Pourquoi retourner vers les siens, qui impuissants l’ont abandonné à son délire… Essayons de comprendre le douloureux parcours de cette famille avec ce fils possédé dont ils ne savaient plus que faire. Le quotidien devait être un cauchemar permanent. Cette malédiction a certainement été lourde à assumer, surtout avec tout le poids de culpabilité qu’elle entrainait. Pour ses proches, ce fils était un mort-vivant. Impossible dans ces circonstances de faire son deuil. De plus, il est facile d’imaginer les remarques désobligeantes des voisins de cette petite localité, car tout le monde se connaissait dans cette petite bourgade…

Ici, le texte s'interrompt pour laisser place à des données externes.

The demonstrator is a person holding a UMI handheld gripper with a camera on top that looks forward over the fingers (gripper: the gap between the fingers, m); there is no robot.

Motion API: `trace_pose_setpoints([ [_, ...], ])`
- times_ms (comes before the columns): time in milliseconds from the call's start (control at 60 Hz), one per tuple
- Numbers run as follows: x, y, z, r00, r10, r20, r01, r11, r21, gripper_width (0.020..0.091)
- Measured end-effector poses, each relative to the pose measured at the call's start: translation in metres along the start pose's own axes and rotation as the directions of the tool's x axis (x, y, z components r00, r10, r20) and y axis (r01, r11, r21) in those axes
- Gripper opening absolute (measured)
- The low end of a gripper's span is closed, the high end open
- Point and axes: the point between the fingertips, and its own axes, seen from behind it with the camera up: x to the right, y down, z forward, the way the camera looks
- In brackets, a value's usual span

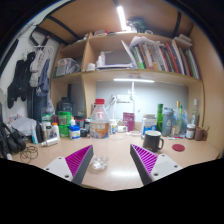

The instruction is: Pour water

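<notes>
the gripper [111,163] is spread wide and holds nothing; the bottle [98,122] stands on the desk [110,160] beyond the left finger, the mug [152,141] beyond the right; pouring looks unstarted, grasp and tilt remain

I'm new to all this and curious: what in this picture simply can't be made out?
- Bottle, gripper view: water level too small to read.
- Mug: inside hidden by its rim.
- Book titles on the shelf: too small.
- Gripper: fingers open, nothing between them; body cut off below.
</notes>
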Motion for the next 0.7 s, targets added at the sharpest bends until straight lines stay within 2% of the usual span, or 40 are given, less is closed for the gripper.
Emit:
trace_pose_setpoints([
  [150,-0.029,0.001,0.046,0.999,-0.008,0.038,0.009,1.000,-0.027,0.0842],
  [483,-0.040,0.010,0.135,1.000,0.027,0.001,-0.027,0.999,-0.041,0.0851],
  [500,-0.041,0.010,0.138,1.000,0.027,0.004,-0.027,0.999,-0.039,0.0842],
  [567,-0.036,0.014,0.146,0.999,0.031,-0.015,-0.031,0.998,-0.057,0.0562],
  [700,-0.026,0.014,0.149,0.998,0.035,-0.054,-0.037,0.999,-0.030,0.0487],
])
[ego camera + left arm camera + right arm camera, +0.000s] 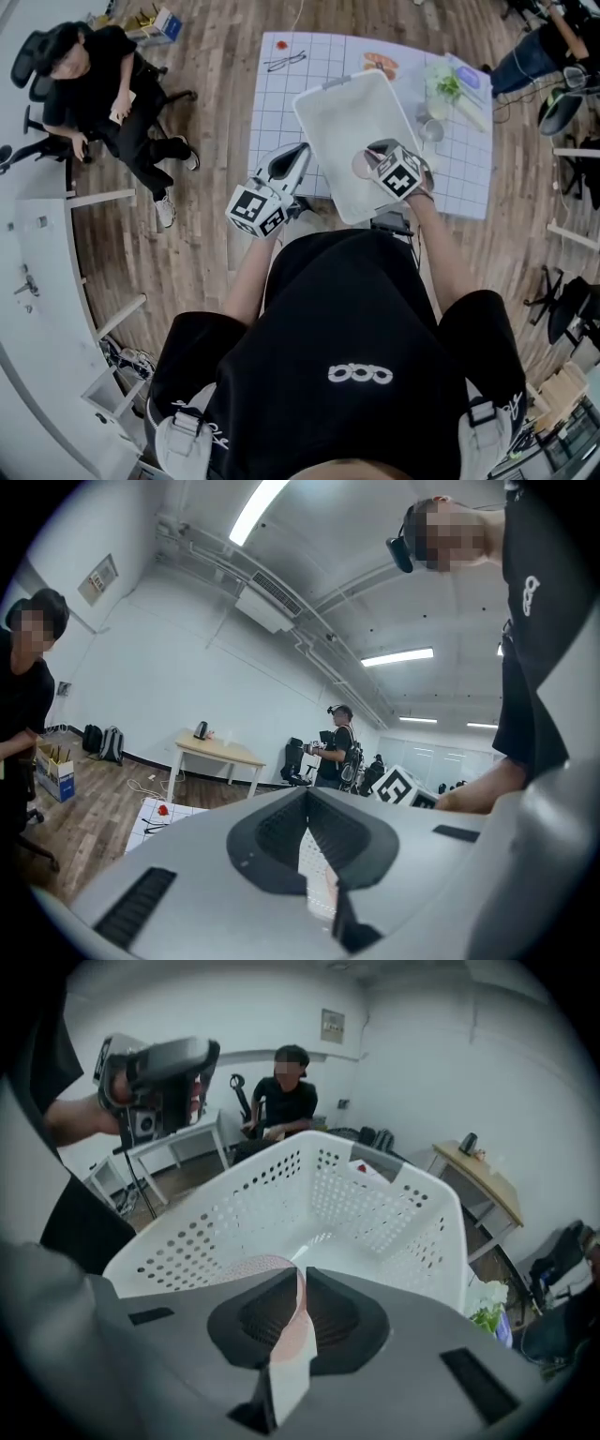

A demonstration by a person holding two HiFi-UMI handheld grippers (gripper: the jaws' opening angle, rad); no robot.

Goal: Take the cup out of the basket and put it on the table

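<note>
Right hand-held gripper pinches the pink cup by its rim to lift it from the basket, whose wall the left hand-held gripper clamps steady

Bright, even light pours down from the long white fluorescent ceiling tubes, so the brown plank wooden floor carries only faint, soft shadows and the white perforated plastic basket looks nearly washed out. Both gripper views bend hard toward black rounded corners, and right at the lens the translucent pink plastic cup goes soft. The head view bows at its edges too, though its middle is crisp.
</note>
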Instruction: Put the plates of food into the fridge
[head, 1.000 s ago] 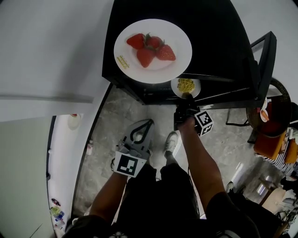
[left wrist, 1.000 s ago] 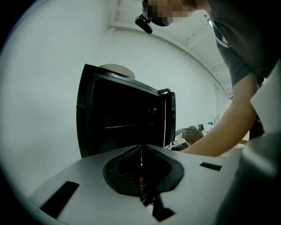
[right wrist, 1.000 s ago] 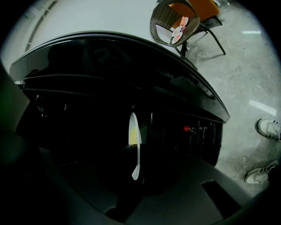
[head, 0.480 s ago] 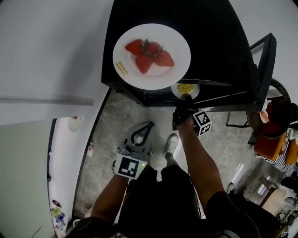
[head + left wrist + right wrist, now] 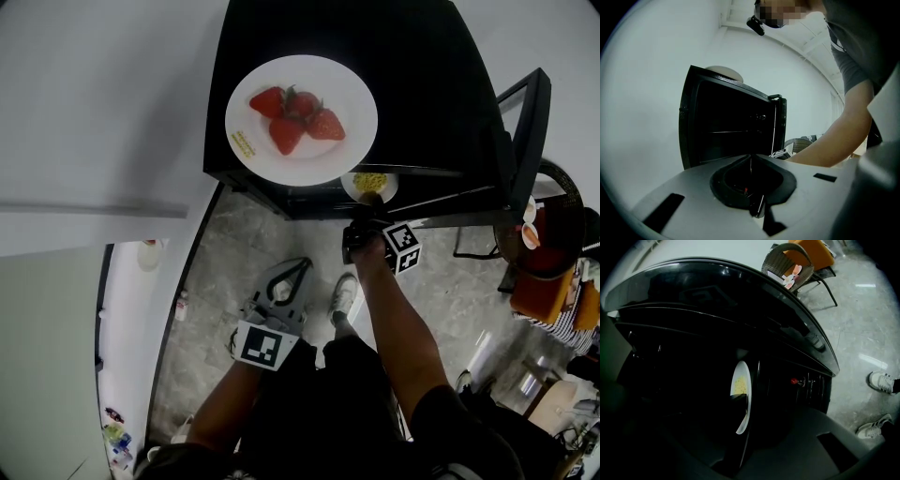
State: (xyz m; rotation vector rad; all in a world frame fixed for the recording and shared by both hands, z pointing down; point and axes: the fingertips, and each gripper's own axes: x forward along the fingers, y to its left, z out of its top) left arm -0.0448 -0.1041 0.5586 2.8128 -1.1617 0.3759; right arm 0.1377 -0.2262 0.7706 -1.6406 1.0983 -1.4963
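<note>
While the head view shows the strawberry plate (image 5: 302,119) atop the fridge (image 5: 422,112), the right gripper view shows the right gripper (image 5: 746,391), jaws just easing open, pinching the small plate (image 5: 742,420); the left gripper (image 5: 751,164) is closed, empty.

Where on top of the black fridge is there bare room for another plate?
Bare: the fridge top right of and behind the strawberry plate, toward the open door. Crowded: its front left corner, filled by that plate.

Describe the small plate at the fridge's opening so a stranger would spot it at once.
Start at the black fridge, its door swung open. At its open front, just under the top edge, a small plate pokes out. It is white with a heap of yellow food, and much smaller than the big plate of red strawberries sitting on top of the fridge.
</note>
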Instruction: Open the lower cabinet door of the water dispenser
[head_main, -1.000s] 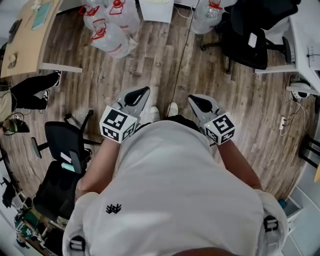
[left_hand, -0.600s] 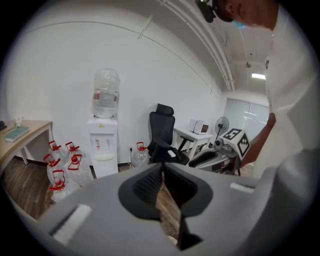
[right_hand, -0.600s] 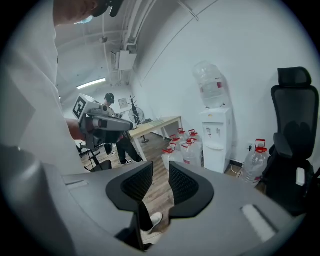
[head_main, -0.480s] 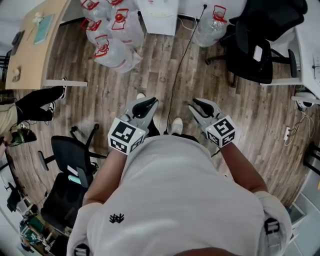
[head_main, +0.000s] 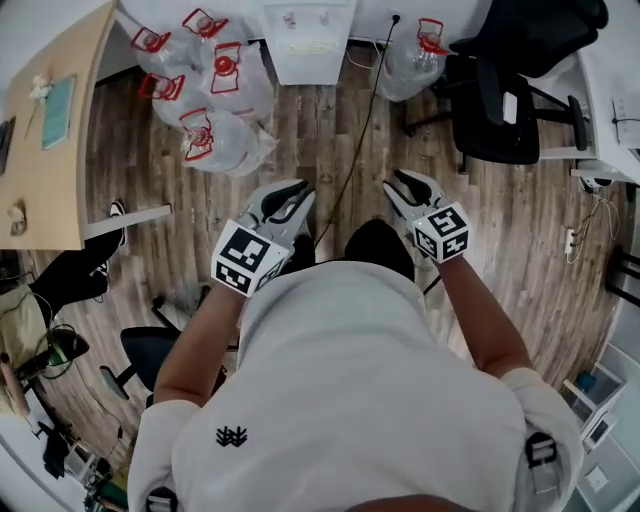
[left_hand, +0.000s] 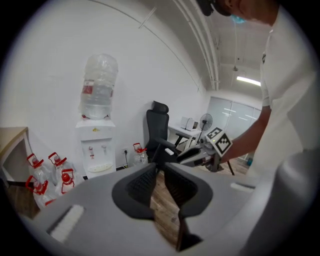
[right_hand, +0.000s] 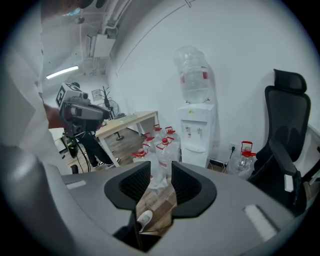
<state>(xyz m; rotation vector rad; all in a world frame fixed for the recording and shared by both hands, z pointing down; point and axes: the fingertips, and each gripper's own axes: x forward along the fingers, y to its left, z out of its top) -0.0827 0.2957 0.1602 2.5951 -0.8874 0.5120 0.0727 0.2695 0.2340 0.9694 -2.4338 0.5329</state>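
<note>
The white water dispenser stands against the far wall with a clear bottle on top. It also shows in the left gripper view and the right gripper view. Its lower cabinet door is closed. Both grippers are held in front of the person's body, well short of the dispenser. The left gripper has its jaws a narrow gap apart, with only floor showing between them. The right gripper has its jaws opening wider, with nothing between them.
Several water jugs with red caps lie left of the dispenser, and one jug stands to its right. A black office chair is at the right and a wooden desk at the left. A black cable runs across the wooden floor.
The person has walked towards the dispenser, which now shows fully at the top. Both grippers have moved forward with the body. The right gripper's jaws have spread apart.
</note>
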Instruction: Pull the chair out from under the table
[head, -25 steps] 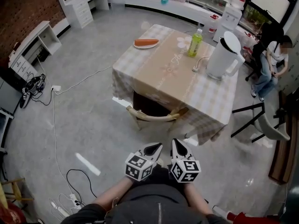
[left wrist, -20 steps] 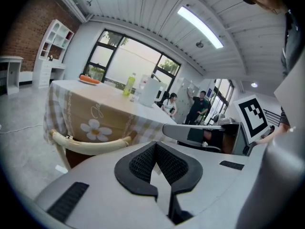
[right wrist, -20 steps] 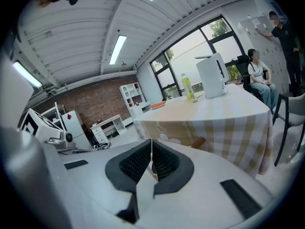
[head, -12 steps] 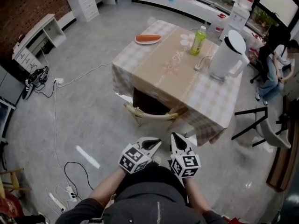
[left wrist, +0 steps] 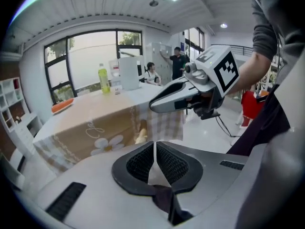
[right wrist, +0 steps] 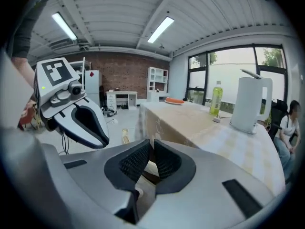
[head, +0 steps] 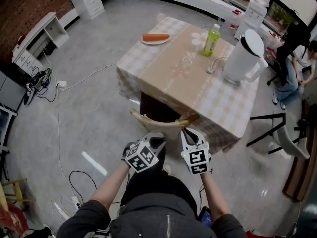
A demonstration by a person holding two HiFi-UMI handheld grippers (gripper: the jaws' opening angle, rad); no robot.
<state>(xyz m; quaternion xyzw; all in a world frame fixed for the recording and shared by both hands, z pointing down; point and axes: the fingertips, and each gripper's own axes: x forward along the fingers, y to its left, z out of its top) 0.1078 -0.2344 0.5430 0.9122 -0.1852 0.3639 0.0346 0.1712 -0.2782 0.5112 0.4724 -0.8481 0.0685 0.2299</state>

Si nous pouvons percevoir la douleur de cette famille, essayons maintenant d’imaginer sa joie. C’est une vraie résurrection. Ce fils qui était perdu est revenu à la vie. Il est rayonnant, il peut raconter son retour de l’enfer. Il parle posément. Son cœur déborde d’amour pour ce Jésus. Il a eu le bonheur de le rencontrer personnellement. On a dû faire la fête, comme dans la parabole du fils perdu (cf. Luc 15 : 11-32 )… A moins que, pressé par le Saint-Esprit et le témoignage qu’il veut rendre à son bienfaiteur, notre homme soit aussitôt reparti pour porter la bonne nouvelle d’un salut gratuit en Jésus-Christ…
Car, à bien observer les textes on s’aperçoit que non seulement le miraculé est retourné vers les siens, mais qu’il a fait encore bien plus que cela. Que nous précise Luc ? « Il s’en alla et proclama dans toute la ville ce que Jésus avait fait pour lui » Luc 8 : 39b. L’évangéliste Marc va encore plus loin : « Il s’en alla et se mit à proclamer dans la Décapole tout ce que Jésus avait fait pour lui. Et tous étaient dans l’étonnement » Marc 5 : 20
Le Christ a transformé un possédé du diable en prédicateur de la bonne nouvelle. Chronologiquement, c’est le premier prédicateur envoyé proclamer l’action concrète du Sauveur. C’est plus tard que Jésus enverra ses disciples (70) en mission (cf. Luc 10 : 1-24). Notre prédicateur, riche d’un vécu qui n’est pas dogmatique, va parcourir la Décapole. A cette époque, c’était un vaste territoire. (Il partait du sud du lac de Galilée, et se prolongeait sur les montagnes à l’est de ce cours d’eau, jusqu’à la hauteur de la mer morte, vers le sud, Il ne comptait pas moins d’une dizaine de villes). Quelle belle responsabilité ! Quelle épopée ! Quelle prodigieuse aventure !
Conclusion :
Ce récit nous interpelle sur la capacité du Seigneur à répondre à tous nos besoins (cf. Matthieu 11 : 28 ; Jean 6 : 37 ; 1 Pierre 4 : 7). Son pouvoir de libération est sans limites. Il a autorité sur toutes les puissances du mal. Il nous dit : « prenez courage j’ai vaincu le monde » Jean 16 : 33 (voir aussi 1 Jean 4 : 4). Prenons davantage conscience de la puissance d’action du Seigneur sur le mal…
Le Seigneur nous prodigue un amour qui n’est point une mise sous tutelle. Il nous assure son aide et nous responsabilise. Toutefois notre décision de le rencontrer nous appartient. Son amour nous voit en devenir, et non tel que nous sommes présentement.
En conséquence, il veut faire de chacun de nous des ambassadeurs de cette noble cause (cf. 2 Corinthiens 5 : 20) A minima, il nous invite à être témoins de ses œuvres (cf. Actes 1 : 8). Quand on voit qu’un possédé par des démons est transformé en missionnaire chrétien pour évangéliser la Décapole, nous sommes en présence de la puissance de la grâce. Avec le Seigneur la voie de tous les possibles est désormais ouverte… A nous de saisir cette providentielle opportunité.
Jésus a déclaré à ses disciples : « tout pouvoir m’a été donné dans le ciel et sur la terre. Allez (donc), faites de toutes les nations des disciples, baptisez-les au nom du Père, du Fils et du Saint-Esprit et enseignez-leur à mettre en pratique tout ce que je vous ai prescrit. Et moi, je suis avec vous tous les jours, jusqu’à la fin du monde » Matthieu 28 : 18-20 , version Segond 21.